When we reach the edge of the woods, we do not stop to rest, but sprint onto the commercial district’s paved streets, cutting through buildings that tower over a kilometer up into the sky. We run through deserted lowDistricts, the bazaar where winding corridors lead us through rough streets and graffiti-stained walls. The occasional Brown or Pink or Red will scuttle out of our way or peer at us through windows, from alleys. Even here, in the center of their reign, I see the graffiti of Eo’s death. Her hair is ablaze like the wounded fighters that streak across the sky beyond Agea’s transparent shields. Someone pukes behind me. They don’t stop. The reek of bile travels with us.
Sevro flies back to us and lands beside me. “Platoon of Grays ahead. Go south one block, then cut back to avoid.” Then he’s gone again. We follow his instructions.

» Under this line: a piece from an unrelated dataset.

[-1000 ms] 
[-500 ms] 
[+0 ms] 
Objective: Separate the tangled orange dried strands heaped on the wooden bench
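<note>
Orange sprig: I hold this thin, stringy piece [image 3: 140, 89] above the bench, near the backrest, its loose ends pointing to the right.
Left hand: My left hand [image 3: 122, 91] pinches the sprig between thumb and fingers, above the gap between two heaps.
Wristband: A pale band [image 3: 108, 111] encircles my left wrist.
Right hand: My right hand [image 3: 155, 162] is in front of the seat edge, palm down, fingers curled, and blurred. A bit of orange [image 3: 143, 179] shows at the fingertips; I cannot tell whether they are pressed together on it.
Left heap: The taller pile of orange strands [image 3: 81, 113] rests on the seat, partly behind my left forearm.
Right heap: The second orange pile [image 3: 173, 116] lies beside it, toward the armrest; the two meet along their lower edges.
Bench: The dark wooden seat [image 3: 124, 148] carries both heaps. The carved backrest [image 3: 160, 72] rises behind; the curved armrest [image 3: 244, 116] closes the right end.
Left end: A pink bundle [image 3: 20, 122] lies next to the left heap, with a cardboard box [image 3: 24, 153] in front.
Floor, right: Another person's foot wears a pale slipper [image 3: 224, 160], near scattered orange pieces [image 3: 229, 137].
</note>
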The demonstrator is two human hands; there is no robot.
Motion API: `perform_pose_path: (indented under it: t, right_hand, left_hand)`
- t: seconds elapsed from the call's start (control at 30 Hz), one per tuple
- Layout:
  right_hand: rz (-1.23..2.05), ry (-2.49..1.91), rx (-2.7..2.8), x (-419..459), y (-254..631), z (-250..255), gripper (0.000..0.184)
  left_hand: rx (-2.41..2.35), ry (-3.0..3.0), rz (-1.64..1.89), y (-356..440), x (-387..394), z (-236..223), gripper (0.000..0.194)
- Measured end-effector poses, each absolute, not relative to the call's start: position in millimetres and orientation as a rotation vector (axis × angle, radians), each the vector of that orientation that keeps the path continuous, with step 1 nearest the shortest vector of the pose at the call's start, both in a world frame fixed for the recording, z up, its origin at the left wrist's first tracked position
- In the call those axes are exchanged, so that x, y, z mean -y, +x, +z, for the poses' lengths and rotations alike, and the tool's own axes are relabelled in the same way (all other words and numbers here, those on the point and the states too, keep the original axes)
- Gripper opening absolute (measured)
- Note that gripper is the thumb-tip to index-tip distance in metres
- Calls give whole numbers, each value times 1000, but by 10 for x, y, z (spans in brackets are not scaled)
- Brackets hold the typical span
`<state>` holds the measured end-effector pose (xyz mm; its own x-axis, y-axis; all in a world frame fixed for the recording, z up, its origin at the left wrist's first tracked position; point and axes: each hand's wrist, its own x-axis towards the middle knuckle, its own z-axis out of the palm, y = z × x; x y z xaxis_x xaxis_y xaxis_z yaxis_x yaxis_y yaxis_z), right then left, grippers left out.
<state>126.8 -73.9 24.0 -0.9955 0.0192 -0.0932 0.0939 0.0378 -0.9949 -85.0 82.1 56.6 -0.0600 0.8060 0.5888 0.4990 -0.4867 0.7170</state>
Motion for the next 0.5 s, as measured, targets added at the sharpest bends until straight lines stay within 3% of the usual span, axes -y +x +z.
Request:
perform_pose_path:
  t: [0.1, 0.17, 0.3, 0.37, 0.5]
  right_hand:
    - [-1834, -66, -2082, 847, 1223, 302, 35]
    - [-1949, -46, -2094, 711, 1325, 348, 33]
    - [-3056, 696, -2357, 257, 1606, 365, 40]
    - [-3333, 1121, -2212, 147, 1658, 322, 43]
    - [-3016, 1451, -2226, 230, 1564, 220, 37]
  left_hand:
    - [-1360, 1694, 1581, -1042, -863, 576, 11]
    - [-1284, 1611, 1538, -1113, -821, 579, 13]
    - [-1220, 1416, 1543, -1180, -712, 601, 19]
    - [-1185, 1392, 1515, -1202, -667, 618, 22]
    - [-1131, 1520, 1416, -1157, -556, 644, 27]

Suddenly there’s movement in the sky and we slow to a jog to watch. Pebble takes the opportunity to collapse onto the pavement, chest heaving. High above, but still beneath the shield, a horde of shuttles ferry soldiers from the smaller engagement on the southern wall, where Lorn fights, toward the northern wall where Ragnar and his Obsidians have gone. Dozens of shuttles full of reserves depart their dock in the hangars and ports that lace the seven-kilometer-high rock walls of the Valles Marineris to the east and west. Most of the barracks are there, as are the factories where highReds slave away making armaments and commercial consumer goods. We hide from the craft. Something has happened at the north wall. We take off again. Pebble moans. Thistle gets her up, keeps her in gear.
Sevro rejoins us minutes later, left arm hanging limp at his side. I eye it. He ignores my concern. “Ragnar opened the gorydamn gates.” His face splits into a smile. “Twelve of them in the wall’s face. Our boys are pouring in. And …” He stands there grinning.
“And what?”
“And Ragnar killed the Wind Knight and almost cut down Cassius.”
“An Olympic?” Clown gasps.
“Cut him down in front of the entire army. The Obsidians in the army are going absolutely manic.”
Then Sevro is off and we push on. A squad of Gray policemen waylay us. We take cover as their gunfire pocks the sidewalks, and then divert to an alleyway to avoid them.
Four kilometers until we reach our destination.
Coughing and gasping, we stumble into the exterior of the Citadel’s grounds. We hide in the trees there like some ragged pack of castaway demons. Through the thin copse of woods and past a high wall, the Citadel stands, a network of spires. Not golden, but white laced with red and still decorated with the lion statues of Augustus, though Bellona blue-and-silver banners flap in the breeze overtop a lion weathervane. Their silver eagle seems so proud till Sevro waves down to us from the weathervane and cuts one of the banners free. They didn’t expect anyone to penetrate this far.
Aside from its beauty, the Citadel is also a fortress. One I don’t want to tangle with. We’d go room to room and, assuming it is not completely empty of soldiers, be overwhelmed, pinned to its expensive red oak walls and killed on its marble floors. It is not shielded, but a network of bunkers lie far beneath it. I was worried that is where the Sovereign would be kept. If she stayed there, this would turn into a siege. It would be days before we dig her out, if we could at all. So I give her a path of escape. It all falls on Mustang’s shoulders: the shield must go down at the proper time. Flush her out.
A decorative wall, one that’d usually be nothing more than a hopskip in gravBoots, bars us from the silent Citadel grounds. All around us is park. Trees. Fountains. White squares where Golds and Silvers would have afternoon tea, now empty. So silent here at the eye of the storm. Sevro flies down to join me.
“Can you lift us over the wall?” I ask.
“Things are almost outta juice,” he grumbles. “Let’s try.” We hug one another and he lifts me into the air, wincing and favoring his left arm. The boots sputter and shiver out sparks. Twice we dip down. Then we’re atop the wall. I set down and Sevro dips down again to pick up the next Howler. Moments later, his head appears at the top of the wall for a moment, then vanishes as his gravBoots spark and whine. With one last mechanical pop, the boots give out and Sevro and the Howler fall the ten meters to the ground.
A great boom thunders from across the city. Smoke rises distantly.
Mustang did it.
Above, the translucent shield that separated this world from the world of ships fails. It wobbles and, distorting the fires in the city and the lightning above like a corrupted mirror, shatters into prismatic mist. Or one-eighth of it shatters; a flood of pent-up water falls down on that section of the city in great gray sheets.